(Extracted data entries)
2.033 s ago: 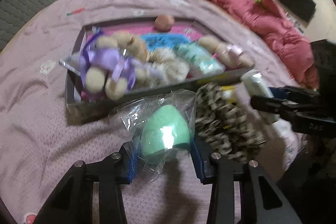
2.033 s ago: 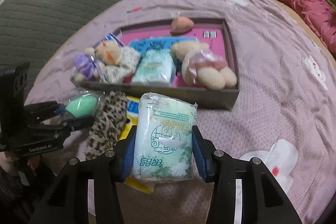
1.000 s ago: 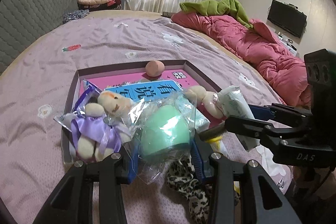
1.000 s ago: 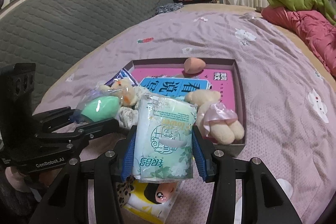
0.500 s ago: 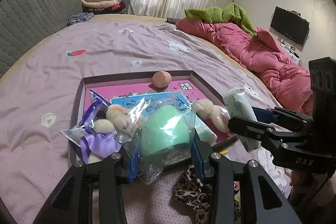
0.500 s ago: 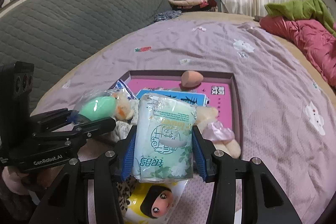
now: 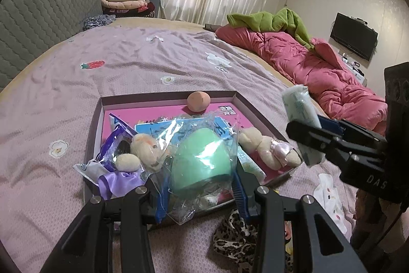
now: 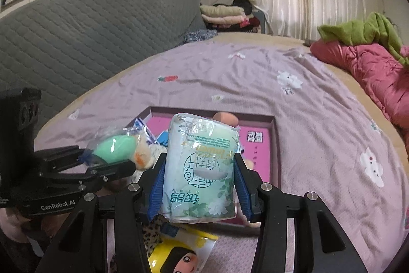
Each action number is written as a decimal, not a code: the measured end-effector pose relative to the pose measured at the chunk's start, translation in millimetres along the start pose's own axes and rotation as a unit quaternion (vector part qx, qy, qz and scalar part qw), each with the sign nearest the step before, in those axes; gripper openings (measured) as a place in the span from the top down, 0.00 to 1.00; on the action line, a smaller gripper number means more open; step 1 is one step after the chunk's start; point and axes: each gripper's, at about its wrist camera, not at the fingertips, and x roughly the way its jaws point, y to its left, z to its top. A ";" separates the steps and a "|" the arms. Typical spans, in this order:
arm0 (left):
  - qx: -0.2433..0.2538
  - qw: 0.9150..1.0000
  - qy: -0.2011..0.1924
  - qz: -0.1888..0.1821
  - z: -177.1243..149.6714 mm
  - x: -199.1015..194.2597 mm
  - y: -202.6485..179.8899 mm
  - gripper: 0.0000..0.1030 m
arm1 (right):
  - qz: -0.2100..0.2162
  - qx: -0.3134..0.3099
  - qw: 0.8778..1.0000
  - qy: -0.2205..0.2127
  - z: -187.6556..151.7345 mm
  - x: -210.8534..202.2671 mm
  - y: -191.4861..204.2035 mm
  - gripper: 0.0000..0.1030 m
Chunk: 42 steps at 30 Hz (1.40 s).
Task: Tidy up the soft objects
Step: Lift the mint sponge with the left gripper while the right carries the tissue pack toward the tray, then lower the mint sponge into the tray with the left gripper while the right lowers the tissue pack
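Observation:
My left gripper (image 7: 200, 192) is shut on a green sponge in a clear plastic bag (image 7: 200, 160), held above the near side of a shallow box (image 7: 163, 96) on the bed. My right gripper (image 8: 199, 188) is shut on a pale green tissue pack (image 8: 202, 168), also lifted over the box (image 8: 274, 145). The right gripper and its tissue pack (image 7: 301, 119) show at the right of the left wrist view. Inside the box lie a peach sponge (image 7: 198, 101), a plush bear in a purple dress (image 7: 127, 163), a plush bear in pink (image 7: 268, 147) and a blue packet (image 7: 217, 124).
A leopard-print cloth (image 7: 235, 239) and a yellow packet with a cartoon face (image 8: 179, 255) lie on the purple bedsheet in front of the box. A red quilt (image 7: 306, 63) with a green blanket (image 7: 271, 19) lies at the right. A grey padded headboard (image 8: 76, 42) stands at the left.
Both grippers have risen with their loads and tilted up, so more of the room shows. The box now sits lower in both views. The grips have not changed.

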 end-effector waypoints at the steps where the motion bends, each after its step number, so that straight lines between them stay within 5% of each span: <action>1: -0.001 1.000 -0.001 0.000 0.6 0.0 0.8 0.59 | 0.000 0.001 1.000 -0.002 0.7 -0.4 -0.6 0.51; 21: -0.007 1.000 0.010 -0.004 3.6 20.4 1.5 0.59 | -0.002 -0.004 1.000 -0.006 14.6 16.3 -8.2 0.51; 42: 0.020 0.998 0.064 -0.009 -5.4 48.9 -9.8 0.58 | -0.010 -0.025 0.998 0.064 4.4 53.2 -5.9 0.51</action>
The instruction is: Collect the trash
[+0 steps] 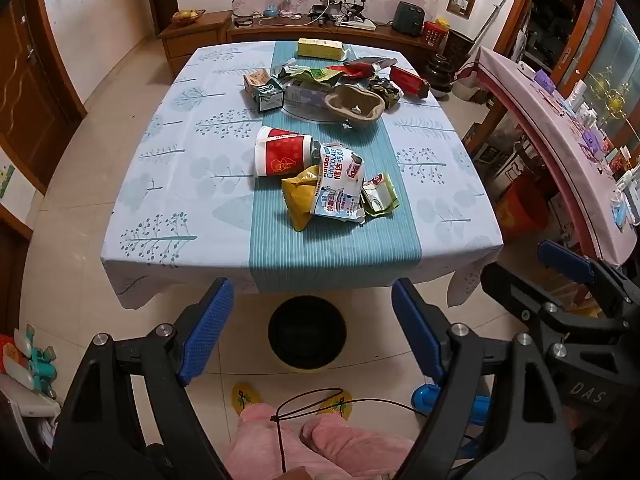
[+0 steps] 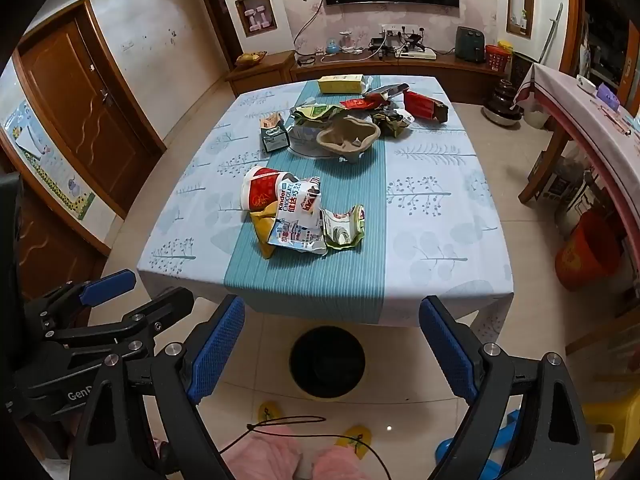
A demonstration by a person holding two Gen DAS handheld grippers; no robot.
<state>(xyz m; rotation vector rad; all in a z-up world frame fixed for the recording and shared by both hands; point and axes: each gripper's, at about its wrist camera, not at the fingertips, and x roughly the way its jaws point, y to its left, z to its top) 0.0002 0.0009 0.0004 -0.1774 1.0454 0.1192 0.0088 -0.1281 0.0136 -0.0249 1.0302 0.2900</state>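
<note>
Trash lies on a table with a blue tree-print cloth [image 1: 168, 184] [image 2: 440, 240]. Nearest the front edge are a red and white paper cup [image 1: 280, 156] [image 2: 260, 194] on its side, a white chocolate wrapper [image 1: 338, 192] [image 2: 298, 220], a yellow bag [image 1: 300, 200] [image 2: 266, 228] and a green wrapper [image 1: 380, 198] [image 2: 344, 230]. Farther back sit a brown pulp tray [image 1: 354, 102] [image 2: 348, 136], small cartons and more wrappers. A black bin [image 1: 307, 332] [image 2: 327, 362] stands on the floor below the table's front edge. My left gripper [image 1: 312, 320] and right gripper [image 2: 332, 340] hang open over the bin, holding nothing.
A yellow box [image 1: 320, 48] [image 2: 342, 83] lies at the table's far end. A side table with a pink cloth [image 1: 560, 128] and an orange bucket [image 2: 588, 252] stand to the right. A person's pink-clad legs [image 1: 320, 440] and yellow slippers are below me. Wooden doors are on the left.
</note>
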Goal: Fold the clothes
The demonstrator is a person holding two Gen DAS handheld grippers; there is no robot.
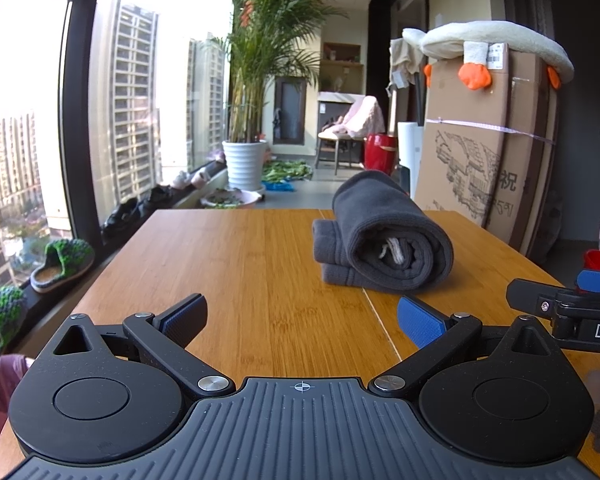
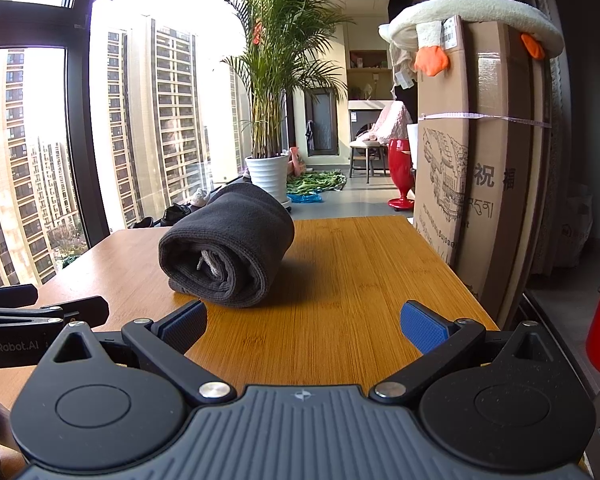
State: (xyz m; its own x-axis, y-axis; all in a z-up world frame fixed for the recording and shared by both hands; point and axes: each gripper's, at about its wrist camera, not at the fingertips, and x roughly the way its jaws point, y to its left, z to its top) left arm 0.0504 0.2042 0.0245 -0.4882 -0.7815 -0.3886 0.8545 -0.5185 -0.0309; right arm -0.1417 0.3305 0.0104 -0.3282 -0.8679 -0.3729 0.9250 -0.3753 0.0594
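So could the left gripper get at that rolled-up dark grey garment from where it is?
Probably yes. The left gripper is open, and only bare wooden table lies between it and the rolled dark grey fleece garment, which sits slightly to its right.

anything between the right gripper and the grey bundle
Nothing: in the right wrist view only bare table lies between the open right gripper and the grey bundle.

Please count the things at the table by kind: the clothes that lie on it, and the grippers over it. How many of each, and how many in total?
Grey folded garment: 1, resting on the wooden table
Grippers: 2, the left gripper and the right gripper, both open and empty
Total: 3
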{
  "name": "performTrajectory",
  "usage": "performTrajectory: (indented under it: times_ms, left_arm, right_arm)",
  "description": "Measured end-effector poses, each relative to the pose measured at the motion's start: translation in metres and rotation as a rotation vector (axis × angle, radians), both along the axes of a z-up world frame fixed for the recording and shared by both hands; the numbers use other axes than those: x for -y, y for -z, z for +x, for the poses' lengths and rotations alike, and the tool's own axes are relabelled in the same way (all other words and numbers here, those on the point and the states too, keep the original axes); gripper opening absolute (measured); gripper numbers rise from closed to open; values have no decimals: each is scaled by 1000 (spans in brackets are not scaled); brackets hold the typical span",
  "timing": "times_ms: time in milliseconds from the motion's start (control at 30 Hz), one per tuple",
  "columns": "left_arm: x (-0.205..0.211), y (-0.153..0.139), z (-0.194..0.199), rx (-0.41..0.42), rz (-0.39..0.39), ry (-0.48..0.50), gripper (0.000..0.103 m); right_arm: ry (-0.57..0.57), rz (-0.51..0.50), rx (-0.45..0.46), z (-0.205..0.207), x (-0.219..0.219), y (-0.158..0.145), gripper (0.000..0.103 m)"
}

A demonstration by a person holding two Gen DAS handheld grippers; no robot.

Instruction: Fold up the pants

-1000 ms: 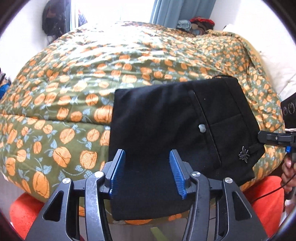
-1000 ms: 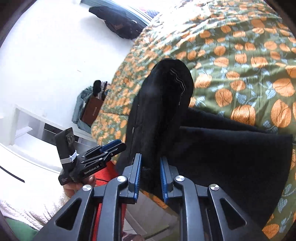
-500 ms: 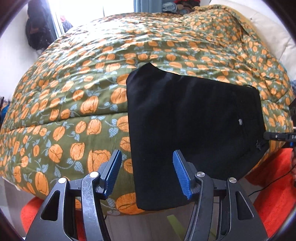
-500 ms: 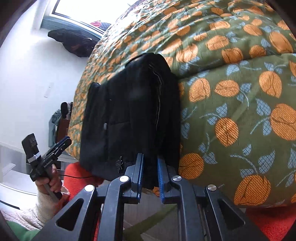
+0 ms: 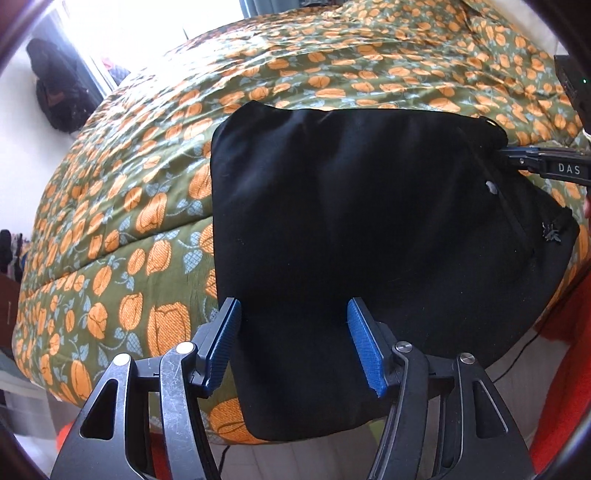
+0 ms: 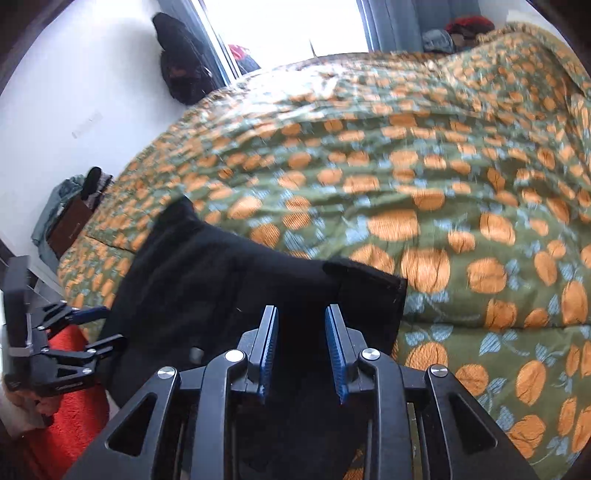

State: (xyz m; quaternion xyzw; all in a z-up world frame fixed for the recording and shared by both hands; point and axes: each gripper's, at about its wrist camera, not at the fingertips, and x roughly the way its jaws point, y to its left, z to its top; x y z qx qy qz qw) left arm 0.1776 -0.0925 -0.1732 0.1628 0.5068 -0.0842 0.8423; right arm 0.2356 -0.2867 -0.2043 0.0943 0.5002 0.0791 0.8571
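Left wrist view: black pants (image 5: 362, 236) lie folded into a compact slab on the bed (image 5: 155, 206), near its front edge; lower corner overhangs the edge. Bed covered w/ green quilt, orange fruit print, surface rumpled and puffy. Left gripper (image 5: 293, 343) spread wide, blue pads either side of the pants' near part, fabric behind them, no grip seen. Right gripper (image 5: 509, 157) enters from the right side of frame, tip at the pants' far right corner; from this view cannot tell if it pinches cloth. Small white button (image 5: 491, 186) and dark emblem (image 5: 550, 234) on pants' right portion.

Right wrist view: right gripper (image 6: 301, 347) part-open, moderate gap, black fabric behind the pads, nothing clamped. Pants (image 6: 221, 280) spread ahead and left of it. Left gripper (image 6: 94, 328) at left frame edge, beside pants' left edge, fingers apart. View slightly blurred.

Room: white wall (image 6: 85, 92) on left, bright window (image 6: 284, 29) at back w/ blue curtain (image 6: 436, 18). Dark garment (image 6: 181, 70) hangs by window. Clothes pile (image 6: 458, 33) at bed's far end. Red-orange rug (image 6: 70, 428) on floor below bed edge.
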Motion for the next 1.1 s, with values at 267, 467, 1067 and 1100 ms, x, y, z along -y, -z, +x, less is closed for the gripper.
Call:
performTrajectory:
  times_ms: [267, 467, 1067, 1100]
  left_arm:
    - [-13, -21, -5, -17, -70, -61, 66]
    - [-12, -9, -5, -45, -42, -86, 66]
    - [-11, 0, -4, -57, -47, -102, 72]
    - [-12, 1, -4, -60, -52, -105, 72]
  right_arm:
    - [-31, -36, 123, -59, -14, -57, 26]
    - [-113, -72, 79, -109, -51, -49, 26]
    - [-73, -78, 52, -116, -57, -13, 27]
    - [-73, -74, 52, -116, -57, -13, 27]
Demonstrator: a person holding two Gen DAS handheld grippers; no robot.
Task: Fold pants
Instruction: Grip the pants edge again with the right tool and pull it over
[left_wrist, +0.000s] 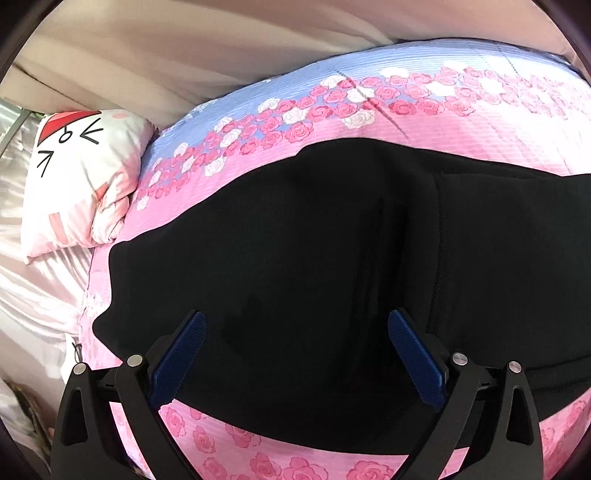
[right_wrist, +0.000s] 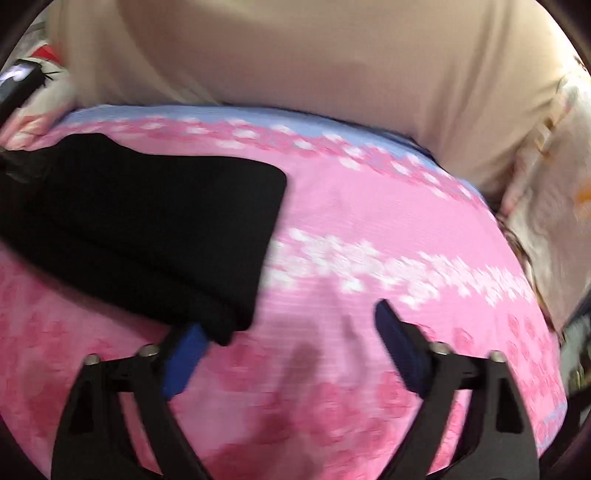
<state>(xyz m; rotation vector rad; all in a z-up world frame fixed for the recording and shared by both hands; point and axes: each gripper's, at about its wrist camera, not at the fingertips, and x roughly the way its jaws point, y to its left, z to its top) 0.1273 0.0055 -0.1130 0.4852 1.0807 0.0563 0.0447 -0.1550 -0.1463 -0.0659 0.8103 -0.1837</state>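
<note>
Black pants (left_wrist: 295, 258) lie spread on a pink rose-patterned quilt (left_wrist: 332, 110). My left gripper (left_wrist: 295, 325) is open and hovers over the near part of the pants, holding nothing. In the right wrist view the pants (right_wrist: 147, 229) lie at the left, folded into layers with a straight end edge. My right gripper (right_wrist: 288, 325) is open over bare quilt (right_wrist: 369, 221); its left finger (right_wrist: 184, 358) sits at the pants' near corner, partly hidden by the cloth. This view is blurred.
A white and pink cartoon pillow (left_wrist: 81, 177) lies left of the quilt on pale satin sheets (left_wrist: 33, 295). A beige curtain or cloth (right_wrist: 295, 55) hangs behind the bed. Light patterned bedding (right_wrist: 546, 203) lies at the right.
</note>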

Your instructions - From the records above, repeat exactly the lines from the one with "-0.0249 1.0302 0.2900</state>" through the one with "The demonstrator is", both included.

Answer section -
<state>(xyz m; rotation vector rad; all in a z-up world frame fixed for the recording and shared by both hands; point and axes: each gripper's, at about its wrist camera, not at the fingertips, and x roughly the way its jaws point, y to its left, z to its top) 0.0002 0.0009 0.0004 -0.1774 1.0454 0.1192 0.0088 -0.1281 0.0136 -0.0249 1.0302 0.2900</state>
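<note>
Trash lies on a table with a blue tree-print cloth [image 1: 168, 184] [image 2: 440, 240]. Nearest the front edge are a red and white paper cup [image 1: 280, 156] [image 2: 260, 194] on its side, a white chocolate wrapper [image 1: 338, 192] [image 2: 298, 220], a yellow bag [image 1: 300, 200] [image 2: 266, 228] and a green wrapper [image 1: 380, 198] [image 2: 344, 230]. Farther back sit a brown pulp tray [image 1: 354, 102] [image 2: 348, 136], small cartons and more wrappers. A black bin [image 1: 307, 332] [image 2: 327, 362] stands on the floor below the table's front edge. My left gripper [image 1: 312, 320] and right gripper [image 2: 332, 340] hang open over the bin, holding nothing.
A yellow box [image 1: 320, 48] [image 2: 342, 83] lies at the table's far end. A side table with a pink cloth [image 1: 560, 128] and an orange bucket [image 2: 588, 252] stand to the right. A person's pink-clad legs [image 1: 320, 440] and yellow slippers are below me. Wooden doors are on the left.
</note>
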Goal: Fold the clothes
The demonstrator is a person holding two Gen DAS handheld grippers; there is no robot.

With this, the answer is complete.